• [What you have to do]:
Repeat only the stretch of lines below that runs from the line with "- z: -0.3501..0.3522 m" through the line with "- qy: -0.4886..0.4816", unaltered.

[Dataset records]
◇ ◇ ◇ ◇
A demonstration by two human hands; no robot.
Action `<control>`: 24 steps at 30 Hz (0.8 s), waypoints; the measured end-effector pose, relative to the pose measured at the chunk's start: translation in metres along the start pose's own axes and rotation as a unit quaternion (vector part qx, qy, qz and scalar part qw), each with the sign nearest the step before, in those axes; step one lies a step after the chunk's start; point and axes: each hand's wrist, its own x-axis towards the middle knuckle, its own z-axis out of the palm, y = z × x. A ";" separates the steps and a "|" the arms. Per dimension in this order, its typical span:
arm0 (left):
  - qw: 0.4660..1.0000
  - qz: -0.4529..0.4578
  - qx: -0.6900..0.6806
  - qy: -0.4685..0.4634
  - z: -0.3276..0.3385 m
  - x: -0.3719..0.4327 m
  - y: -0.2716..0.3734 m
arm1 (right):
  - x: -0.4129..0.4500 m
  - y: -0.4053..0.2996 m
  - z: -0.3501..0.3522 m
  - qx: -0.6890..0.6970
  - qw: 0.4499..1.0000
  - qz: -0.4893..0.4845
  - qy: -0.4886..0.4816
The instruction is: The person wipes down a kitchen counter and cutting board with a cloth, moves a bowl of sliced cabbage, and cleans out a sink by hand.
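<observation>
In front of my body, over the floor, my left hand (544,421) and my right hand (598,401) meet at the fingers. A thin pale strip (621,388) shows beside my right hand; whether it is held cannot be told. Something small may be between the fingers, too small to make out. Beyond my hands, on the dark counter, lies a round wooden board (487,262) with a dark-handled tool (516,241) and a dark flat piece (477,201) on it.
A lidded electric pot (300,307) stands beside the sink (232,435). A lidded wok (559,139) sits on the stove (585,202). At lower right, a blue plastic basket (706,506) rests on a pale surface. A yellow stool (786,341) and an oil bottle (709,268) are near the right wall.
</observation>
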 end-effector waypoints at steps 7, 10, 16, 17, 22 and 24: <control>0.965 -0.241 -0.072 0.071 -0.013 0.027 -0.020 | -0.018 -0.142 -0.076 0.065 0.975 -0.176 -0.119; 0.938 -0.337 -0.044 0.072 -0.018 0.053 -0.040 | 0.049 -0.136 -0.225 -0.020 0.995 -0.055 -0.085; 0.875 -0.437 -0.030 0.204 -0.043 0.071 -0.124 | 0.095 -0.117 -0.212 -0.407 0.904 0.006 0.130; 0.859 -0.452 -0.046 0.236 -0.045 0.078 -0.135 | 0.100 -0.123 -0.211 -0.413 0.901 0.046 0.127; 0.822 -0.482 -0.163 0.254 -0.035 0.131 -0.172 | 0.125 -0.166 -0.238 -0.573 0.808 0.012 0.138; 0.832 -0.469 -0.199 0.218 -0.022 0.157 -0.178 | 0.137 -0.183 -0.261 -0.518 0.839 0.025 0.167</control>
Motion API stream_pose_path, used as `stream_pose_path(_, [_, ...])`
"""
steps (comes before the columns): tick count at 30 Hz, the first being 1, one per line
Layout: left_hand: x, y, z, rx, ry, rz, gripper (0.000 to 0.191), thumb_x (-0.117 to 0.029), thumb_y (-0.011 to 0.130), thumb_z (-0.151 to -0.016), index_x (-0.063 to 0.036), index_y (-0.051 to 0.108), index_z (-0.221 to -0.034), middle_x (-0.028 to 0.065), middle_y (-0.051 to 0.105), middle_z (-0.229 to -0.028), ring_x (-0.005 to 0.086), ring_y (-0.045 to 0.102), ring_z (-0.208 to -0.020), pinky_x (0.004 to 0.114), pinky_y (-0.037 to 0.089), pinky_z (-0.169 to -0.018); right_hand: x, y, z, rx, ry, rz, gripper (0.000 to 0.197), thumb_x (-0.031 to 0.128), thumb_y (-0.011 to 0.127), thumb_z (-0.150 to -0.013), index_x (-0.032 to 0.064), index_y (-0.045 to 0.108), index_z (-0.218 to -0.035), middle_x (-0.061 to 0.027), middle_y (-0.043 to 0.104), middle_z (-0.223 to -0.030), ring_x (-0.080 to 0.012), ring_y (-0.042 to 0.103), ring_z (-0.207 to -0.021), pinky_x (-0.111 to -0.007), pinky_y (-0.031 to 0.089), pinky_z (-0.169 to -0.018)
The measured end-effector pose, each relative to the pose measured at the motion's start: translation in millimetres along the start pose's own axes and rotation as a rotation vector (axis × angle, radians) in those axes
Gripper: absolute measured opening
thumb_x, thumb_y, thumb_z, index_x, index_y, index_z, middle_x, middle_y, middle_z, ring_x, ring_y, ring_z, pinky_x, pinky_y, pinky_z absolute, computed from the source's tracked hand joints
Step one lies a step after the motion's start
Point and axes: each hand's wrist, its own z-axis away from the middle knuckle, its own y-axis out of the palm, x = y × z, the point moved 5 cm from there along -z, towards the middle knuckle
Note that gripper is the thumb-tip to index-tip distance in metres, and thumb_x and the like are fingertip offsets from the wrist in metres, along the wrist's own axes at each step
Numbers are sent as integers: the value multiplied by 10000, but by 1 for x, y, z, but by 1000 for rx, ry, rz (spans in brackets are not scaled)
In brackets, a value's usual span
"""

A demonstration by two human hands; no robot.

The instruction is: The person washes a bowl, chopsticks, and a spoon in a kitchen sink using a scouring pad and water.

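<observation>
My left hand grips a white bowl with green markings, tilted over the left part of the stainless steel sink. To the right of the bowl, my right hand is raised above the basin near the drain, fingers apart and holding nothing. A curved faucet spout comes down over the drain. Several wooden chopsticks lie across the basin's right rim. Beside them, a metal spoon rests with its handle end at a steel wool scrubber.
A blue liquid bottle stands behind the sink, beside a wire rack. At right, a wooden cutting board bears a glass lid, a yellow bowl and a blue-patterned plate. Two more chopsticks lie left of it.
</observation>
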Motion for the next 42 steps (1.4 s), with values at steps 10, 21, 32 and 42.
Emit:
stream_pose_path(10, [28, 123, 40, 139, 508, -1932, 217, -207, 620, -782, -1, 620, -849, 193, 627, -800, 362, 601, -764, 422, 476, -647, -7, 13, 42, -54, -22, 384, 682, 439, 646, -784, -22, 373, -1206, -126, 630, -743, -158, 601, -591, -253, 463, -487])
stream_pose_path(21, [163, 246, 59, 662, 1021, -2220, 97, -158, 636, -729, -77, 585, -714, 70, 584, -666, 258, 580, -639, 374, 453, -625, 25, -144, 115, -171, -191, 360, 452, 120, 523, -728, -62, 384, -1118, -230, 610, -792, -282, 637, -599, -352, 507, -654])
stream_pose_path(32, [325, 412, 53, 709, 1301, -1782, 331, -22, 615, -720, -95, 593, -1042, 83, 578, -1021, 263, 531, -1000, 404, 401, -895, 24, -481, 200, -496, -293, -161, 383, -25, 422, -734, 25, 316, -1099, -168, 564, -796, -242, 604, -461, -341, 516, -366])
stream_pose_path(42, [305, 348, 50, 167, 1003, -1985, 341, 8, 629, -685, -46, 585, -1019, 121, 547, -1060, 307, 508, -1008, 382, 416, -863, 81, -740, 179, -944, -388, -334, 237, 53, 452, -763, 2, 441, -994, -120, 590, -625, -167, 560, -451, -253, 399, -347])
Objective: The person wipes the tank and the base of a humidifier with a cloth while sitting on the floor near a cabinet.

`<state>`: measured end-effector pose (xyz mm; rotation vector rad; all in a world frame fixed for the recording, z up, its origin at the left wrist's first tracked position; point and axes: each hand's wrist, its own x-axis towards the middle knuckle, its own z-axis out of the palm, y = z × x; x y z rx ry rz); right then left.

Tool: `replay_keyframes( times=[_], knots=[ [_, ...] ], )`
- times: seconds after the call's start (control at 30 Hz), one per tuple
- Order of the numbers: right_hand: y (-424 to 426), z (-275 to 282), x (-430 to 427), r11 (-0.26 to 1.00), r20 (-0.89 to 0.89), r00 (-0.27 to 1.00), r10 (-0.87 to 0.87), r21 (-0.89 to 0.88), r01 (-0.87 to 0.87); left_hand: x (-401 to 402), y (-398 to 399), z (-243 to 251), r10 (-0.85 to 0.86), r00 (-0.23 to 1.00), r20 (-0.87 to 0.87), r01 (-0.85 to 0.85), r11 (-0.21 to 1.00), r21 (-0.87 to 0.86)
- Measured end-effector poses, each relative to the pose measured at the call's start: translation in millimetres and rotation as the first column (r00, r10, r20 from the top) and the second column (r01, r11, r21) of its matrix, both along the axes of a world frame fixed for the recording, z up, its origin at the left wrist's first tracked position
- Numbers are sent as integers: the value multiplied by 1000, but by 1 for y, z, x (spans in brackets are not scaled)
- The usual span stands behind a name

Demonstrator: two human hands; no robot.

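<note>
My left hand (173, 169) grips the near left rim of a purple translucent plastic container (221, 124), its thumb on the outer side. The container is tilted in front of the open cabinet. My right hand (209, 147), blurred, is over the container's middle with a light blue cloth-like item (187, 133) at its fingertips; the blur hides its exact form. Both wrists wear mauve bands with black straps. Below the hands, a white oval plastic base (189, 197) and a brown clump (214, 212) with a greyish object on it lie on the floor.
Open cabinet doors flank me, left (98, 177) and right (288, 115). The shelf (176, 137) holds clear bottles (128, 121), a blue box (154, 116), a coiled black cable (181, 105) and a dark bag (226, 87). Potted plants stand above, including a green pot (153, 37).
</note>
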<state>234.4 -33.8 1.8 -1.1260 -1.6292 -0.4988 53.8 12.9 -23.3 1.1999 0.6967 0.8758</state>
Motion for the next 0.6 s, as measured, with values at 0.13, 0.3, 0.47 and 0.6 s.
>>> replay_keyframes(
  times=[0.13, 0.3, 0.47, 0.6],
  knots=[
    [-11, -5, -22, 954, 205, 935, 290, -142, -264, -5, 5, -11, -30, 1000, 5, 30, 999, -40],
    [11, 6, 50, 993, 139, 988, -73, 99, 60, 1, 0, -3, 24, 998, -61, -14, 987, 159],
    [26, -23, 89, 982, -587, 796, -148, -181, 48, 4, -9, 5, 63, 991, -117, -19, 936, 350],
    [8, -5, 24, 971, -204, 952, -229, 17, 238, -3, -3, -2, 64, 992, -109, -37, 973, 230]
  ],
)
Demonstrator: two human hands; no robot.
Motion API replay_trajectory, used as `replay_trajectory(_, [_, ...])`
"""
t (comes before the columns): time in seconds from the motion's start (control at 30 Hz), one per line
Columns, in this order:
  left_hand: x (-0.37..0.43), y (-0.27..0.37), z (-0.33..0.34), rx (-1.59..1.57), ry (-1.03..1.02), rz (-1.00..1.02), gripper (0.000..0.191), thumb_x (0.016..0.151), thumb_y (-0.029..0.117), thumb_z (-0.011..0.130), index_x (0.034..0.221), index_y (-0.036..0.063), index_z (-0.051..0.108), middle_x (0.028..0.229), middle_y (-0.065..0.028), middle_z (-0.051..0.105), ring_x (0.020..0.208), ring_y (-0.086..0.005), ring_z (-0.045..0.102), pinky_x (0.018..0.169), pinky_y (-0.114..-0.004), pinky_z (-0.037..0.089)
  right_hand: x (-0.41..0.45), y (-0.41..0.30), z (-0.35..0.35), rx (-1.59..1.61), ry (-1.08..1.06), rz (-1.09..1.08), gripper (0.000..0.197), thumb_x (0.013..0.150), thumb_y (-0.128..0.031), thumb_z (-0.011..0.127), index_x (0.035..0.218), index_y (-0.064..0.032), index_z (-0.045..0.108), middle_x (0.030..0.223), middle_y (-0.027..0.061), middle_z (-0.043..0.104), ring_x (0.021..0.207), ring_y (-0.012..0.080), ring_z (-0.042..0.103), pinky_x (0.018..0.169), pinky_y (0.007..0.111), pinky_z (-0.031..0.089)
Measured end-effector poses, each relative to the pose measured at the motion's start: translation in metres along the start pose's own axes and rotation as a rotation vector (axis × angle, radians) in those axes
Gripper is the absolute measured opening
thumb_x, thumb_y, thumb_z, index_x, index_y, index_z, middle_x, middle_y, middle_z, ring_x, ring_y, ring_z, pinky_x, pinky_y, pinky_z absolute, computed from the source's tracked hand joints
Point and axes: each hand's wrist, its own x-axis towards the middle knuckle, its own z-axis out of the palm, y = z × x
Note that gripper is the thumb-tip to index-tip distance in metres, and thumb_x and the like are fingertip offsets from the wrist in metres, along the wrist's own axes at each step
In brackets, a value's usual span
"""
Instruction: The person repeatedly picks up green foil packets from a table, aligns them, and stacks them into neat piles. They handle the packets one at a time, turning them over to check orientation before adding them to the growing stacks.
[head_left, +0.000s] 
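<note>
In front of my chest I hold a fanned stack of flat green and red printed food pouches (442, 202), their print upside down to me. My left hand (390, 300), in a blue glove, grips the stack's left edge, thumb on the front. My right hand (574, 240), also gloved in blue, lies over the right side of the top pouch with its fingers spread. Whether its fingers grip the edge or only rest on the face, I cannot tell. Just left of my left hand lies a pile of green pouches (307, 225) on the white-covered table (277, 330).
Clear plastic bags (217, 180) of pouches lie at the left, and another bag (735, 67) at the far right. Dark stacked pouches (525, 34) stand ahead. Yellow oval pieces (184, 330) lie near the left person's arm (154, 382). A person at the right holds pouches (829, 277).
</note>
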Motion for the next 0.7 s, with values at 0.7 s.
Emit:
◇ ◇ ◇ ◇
• [Answer to this exercise]:
  - z: -0.3501..0.3522 m
  - qx: -0.6890..0.6970
  - qw: 0.4499..1.0000
  - qz: -0.4893..0.4845
  - qy: -0.4886..0.4816

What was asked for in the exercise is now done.